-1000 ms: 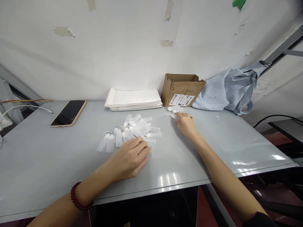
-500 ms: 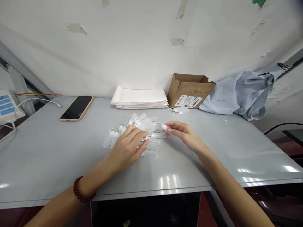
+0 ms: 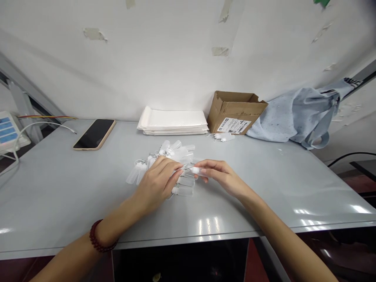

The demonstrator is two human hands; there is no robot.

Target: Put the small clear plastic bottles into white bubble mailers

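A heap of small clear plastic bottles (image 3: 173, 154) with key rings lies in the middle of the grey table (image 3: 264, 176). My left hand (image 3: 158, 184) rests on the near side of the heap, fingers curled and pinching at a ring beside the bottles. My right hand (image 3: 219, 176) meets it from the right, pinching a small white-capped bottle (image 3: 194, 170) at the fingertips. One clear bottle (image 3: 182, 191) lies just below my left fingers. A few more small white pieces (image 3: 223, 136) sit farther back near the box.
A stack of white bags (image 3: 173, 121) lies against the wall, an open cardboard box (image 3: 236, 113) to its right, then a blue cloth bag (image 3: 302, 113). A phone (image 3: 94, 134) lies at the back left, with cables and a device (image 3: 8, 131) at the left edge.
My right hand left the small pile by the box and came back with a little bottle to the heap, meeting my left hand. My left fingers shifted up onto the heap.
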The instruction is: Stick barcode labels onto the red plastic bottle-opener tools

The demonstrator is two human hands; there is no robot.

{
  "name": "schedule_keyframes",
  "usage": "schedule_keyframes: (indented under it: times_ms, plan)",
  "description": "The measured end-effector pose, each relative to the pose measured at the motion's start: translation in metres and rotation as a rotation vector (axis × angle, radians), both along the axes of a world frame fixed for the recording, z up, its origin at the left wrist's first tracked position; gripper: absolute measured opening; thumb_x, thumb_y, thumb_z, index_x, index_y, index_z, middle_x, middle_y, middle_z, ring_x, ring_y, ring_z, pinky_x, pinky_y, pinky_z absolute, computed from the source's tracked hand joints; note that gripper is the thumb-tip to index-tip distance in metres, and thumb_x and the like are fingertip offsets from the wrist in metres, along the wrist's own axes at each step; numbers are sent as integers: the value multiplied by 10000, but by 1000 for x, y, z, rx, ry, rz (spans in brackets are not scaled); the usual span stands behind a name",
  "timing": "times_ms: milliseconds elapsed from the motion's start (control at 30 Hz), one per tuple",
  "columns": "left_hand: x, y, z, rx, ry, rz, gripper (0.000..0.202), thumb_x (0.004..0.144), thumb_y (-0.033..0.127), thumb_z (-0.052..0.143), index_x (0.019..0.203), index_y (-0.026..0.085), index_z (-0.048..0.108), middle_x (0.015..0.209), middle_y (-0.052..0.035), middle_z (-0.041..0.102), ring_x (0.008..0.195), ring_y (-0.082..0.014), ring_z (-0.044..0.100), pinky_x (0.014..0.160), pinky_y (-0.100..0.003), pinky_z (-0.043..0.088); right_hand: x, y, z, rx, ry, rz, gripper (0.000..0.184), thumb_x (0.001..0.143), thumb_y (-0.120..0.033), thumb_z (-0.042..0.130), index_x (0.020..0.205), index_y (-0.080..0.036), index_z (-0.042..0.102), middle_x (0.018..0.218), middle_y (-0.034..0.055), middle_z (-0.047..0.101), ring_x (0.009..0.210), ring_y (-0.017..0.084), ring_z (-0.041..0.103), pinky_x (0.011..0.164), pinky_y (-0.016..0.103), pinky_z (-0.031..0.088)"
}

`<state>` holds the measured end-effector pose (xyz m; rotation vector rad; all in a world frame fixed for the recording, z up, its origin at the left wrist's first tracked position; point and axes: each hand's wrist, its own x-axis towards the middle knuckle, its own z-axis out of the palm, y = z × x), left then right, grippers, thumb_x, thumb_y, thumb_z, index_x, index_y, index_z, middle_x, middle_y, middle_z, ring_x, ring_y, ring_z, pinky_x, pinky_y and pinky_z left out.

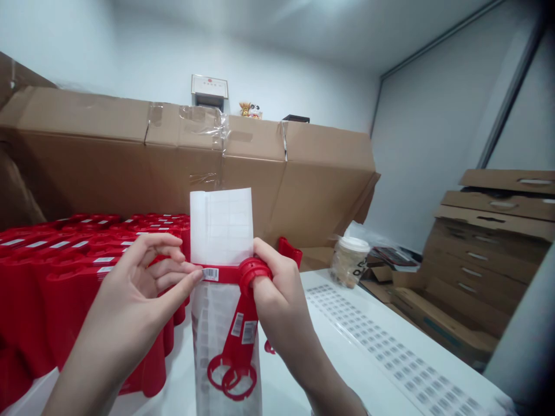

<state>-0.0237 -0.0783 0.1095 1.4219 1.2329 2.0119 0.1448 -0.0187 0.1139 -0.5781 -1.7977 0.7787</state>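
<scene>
My right hand (277, 289) is closed around several red plastic ringed pieces (255, 274). One of them extends sideways to the left, and others hang down with two ring ends at the bottom. A barcode label (211, 274) lies at the left part of the sideways piece. My left hand (151, 289) has its thumb and a fingertip pinched together at that label's left edge, its other fingers loosely curled. White backing paper (221, 225) rises behind the red piece and continues below it; whether my right hand also grips the paper, I cannot tell.
Rows of red plastic pieces (73, 277) with barcode labels stand at left. A long label sheet (390, 352) lies on the white table (312, 370). A lidded cup (349, 260) stands at the table's right edge. Behind is a large carton (255, 173); cardboard boxes (489, 248) are stacked right.
</scene>
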Motion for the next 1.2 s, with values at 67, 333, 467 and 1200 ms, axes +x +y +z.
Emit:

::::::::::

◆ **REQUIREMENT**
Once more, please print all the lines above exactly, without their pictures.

◆ **RESULT BELOW**
-1000 ms: 
-500 ms: 
+0 ms: 

The demonstrator is two human hands; there is no robot.

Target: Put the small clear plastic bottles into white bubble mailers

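A heap of small clear plastic bottles (image 3: 173, 154) with key rings lies in the middle of the grey table (image 3: 264, 176). My left hand (image 3: 158, 184) rests on the near side of the heap, fingers curled and pinching at a ring beside the bottles. My right hand (image 3: 219, 176) meets it from the right, pinching a small white-capped bottle (image 3: 194, 170) at the fingertips. One clear bottle (image 3: 182, 191) lies just below my left fingers. A few more small white pieces (image 3: 223, 136) sit farther back near the box.
A stack of white bags (image 3: 173, 121) lies against the wall, an open cardboard box (image 3: 236, 113) to its right, then a blue cloth bag (image 3: 302, 113). A phone (image 3: 94, 134) lies at the back left, with cables and a device (image 3: 8, 131) at the left edge.
My right hand left the small pile by the box and came back with a little bottle to the heap, meeting my left hand. My left fingers shifted up onto the heap.
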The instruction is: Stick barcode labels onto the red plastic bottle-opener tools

The demonstrator is two human hands; there is no robot.

{
  "name": "schedule_keyframes",
  "usage": "schedule_keyframes: (indented under it: times_ms, plan)",
  "description": "The measured end-effector pose, each relative to the pose measured at the motion's start: translation in metres and rotation as a rotation vector (axis × angle, radians), both along the axes of a world frame fixed for the recording, z up, its origin at the left wrist's first tracked position; gripper: absolute measured opening; thumb_x, thumb_y, thumb_z, index_x, index_y, index_z, middle_x, middle_y, middle_z, ring_x, ring_y, ring_z, pinky_x, pinky_y, pinky_z absolute, computed from the source's tracked hand joints; note that gripper is the thumb-tip to index-tip distance in metres, and thumb_x and the like are fingertip offsets from the wrist in metres, along the wrist's own axes at each step; numbers are sent as integers: the value multiplied by 10000, but by 1000 for x, y, z, rx, ry, rz (spans in brackets are not scaled); the usual span stands behind a name",
  "timing": "times_ms: milliseconds elapsed from the motion's start (control at 30 Hz), one per tuple",
  "columns": "left_hand: x, y, z, rx, ry, rz, gripper (0.000..0.202), thumb_x (0.004..0.144), thumb_y (-0.033..0.127), thumb_z (-0.052..0.143), index_x (0.019..0.203), index_y (-0.026..0.085), index_z (-0.048..0.108), middle_x (0.015..0.209), middle_y (-0.052..0.035), middle_z (-0.041..0.102), ring_x (0.008..0.195), ring_y (-0.082..0.014), ring_z (-0.044..0.100), pinky_x (0.014..0.160), pinky_y (-0.100..0.003), pinky_z (-0.043..0.088); right_hand: x, y, z, rx, ry, rz, gripper (0.000..0.184), thumb_x (0.001..0.143), thumb_y (-0.120..0.033), thumb_z (-0.042..0.130), index_x (0.020..0.205), index_y (-0.080..0.036), index_z (-0.042..0.102), middle_x (0.018..0.218), middle_y (-0.034..0.055), middle_z (-0.047..0.101), ring_x (0.009..0.210), ring_y (-0.017..0.084), ring_z (-0.041..0.103), pinky_x (0.011..0.164), pinky_y (-0.016..0.103), pinky_z (-0.031..0.088)"
}

`<state>` holds the measured end-effector pose (xyz m; rotation vector rad; all in a world frame fixed for the recording, z up, its origin at the left wrist's first tracked position; point and axes: each hand's wrist, its own x-axis towards the middle knuckle, its own z-axis out of the palm, y = z × x), left then right, grippers, thumb_x, thumb_y, thumb_z, index_x, index_y, index_z, middle_x, middle_y, middle_z, ring_x, ring_y, ring_z, pinky_x, pinky_y and pinky_z left out.


<state>-0.0237 -0.0783 0.1095 1.4219 1.2329 2.0119 0.1448 -0.0187 0.1139 -0.5781 -1.7977 0.7787</state>
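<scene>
My right hand (277, 289) is closed around several red plastic ringed pieces (255, 274). One of them extends sideways to the left, and others hang down with two ring ends at the bottom. A barcode label (211, 274) lies at the left part of the sideways piece. My left hand (151, 289) has its thumb and a fingertip pinched together at that label's left edge, its other fingers loosely curled. White backing paper (221, 225) rises behind the red piece and continues below it; whether my right hand also grips the paper, I cannot tell.
Rows of red plastic pieces (73, 277) with barcode labels stand at left. A long label sheet (390, 352) lies on the white table (312, 370). A lidded cup (349, 260) stands at the table's right edge. Behind is a large carton (255, 173); cardboard boxes (489, 248) are stacked right.
</scene>
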Motion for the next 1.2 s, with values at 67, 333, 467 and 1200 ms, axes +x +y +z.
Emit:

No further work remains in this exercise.